=== Task goal ===
In the entries below, find the line with "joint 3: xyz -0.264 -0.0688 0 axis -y" and the line with "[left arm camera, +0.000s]". Reproduce those two lines and every line between them exactly, and nothing more.
Input data START
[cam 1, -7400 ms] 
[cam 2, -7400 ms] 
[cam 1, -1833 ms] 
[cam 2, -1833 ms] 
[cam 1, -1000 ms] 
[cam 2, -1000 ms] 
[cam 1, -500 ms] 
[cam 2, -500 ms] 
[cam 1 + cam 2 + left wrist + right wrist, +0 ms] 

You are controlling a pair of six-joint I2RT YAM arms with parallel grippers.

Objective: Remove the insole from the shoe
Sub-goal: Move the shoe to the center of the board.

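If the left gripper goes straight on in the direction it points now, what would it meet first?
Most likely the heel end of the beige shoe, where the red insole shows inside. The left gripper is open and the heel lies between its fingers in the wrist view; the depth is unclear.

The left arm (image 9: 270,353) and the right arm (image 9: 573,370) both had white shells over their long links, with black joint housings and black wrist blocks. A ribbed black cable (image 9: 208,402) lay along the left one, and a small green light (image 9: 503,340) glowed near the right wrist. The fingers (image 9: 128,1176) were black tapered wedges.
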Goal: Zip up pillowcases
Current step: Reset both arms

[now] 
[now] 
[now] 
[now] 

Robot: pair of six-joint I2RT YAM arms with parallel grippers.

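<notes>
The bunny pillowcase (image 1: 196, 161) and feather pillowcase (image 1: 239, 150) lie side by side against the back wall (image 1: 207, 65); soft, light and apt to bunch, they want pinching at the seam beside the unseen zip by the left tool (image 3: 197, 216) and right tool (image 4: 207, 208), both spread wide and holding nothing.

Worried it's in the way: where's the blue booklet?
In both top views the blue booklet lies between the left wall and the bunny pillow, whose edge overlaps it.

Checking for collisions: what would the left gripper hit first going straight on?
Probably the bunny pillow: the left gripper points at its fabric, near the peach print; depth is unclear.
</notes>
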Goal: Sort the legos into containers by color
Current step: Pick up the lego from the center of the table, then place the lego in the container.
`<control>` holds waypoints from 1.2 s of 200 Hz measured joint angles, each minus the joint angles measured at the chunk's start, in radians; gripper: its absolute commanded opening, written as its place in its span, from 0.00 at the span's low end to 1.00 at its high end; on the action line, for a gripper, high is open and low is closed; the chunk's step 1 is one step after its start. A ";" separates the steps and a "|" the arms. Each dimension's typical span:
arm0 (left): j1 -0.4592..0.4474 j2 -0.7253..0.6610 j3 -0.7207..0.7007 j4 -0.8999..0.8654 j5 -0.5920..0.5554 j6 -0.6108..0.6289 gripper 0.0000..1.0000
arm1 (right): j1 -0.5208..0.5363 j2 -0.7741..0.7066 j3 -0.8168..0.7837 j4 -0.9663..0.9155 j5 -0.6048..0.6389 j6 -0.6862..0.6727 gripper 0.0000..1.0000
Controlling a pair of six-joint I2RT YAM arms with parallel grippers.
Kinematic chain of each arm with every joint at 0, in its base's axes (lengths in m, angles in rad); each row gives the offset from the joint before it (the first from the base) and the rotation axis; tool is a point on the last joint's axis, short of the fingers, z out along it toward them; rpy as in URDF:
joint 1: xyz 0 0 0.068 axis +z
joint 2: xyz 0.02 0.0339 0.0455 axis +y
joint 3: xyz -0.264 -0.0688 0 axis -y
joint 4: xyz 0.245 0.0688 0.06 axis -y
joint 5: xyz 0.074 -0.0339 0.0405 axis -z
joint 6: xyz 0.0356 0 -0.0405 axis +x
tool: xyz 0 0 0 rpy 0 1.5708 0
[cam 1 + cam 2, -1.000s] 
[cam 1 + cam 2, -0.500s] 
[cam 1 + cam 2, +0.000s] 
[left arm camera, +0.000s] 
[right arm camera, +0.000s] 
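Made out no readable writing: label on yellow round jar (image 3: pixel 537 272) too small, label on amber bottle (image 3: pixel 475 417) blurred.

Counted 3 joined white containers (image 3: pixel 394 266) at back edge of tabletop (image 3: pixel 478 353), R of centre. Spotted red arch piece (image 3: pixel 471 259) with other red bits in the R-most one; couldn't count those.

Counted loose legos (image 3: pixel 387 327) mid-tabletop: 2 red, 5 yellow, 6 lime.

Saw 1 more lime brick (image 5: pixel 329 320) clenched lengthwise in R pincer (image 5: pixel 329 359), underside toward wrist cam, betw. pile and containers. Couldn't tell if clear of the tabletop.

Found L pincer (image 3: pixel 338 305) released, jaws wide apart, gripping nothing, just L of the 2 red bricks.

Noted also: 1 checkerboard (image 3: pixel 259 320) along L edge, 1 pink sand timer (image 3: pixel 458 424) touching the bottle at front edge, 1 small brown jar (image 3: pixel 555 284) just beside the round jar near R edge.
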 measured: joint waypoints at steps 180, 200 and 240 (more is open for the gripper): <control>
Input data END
=== Answer ===
joint 3: xyz -0.264 -0.0688 0 axis -y
joint 4: xyz 0.245 0.0688 0.06 axis -y
joint 5: xyz 0.074 -0.0339 0.0405 axis -z
joint 6: xyz 0.0356 0 -0.0405 axis +x
tool: xyz 0 0 0 rpy 0 1.5708 0
[cam 1 + cam 2, -1.000s] 
[cam 1 + cam 2, -0.500s] 
[cam 1 + cam 2, +0.000s] 
[left arm camera, +0.000s] 

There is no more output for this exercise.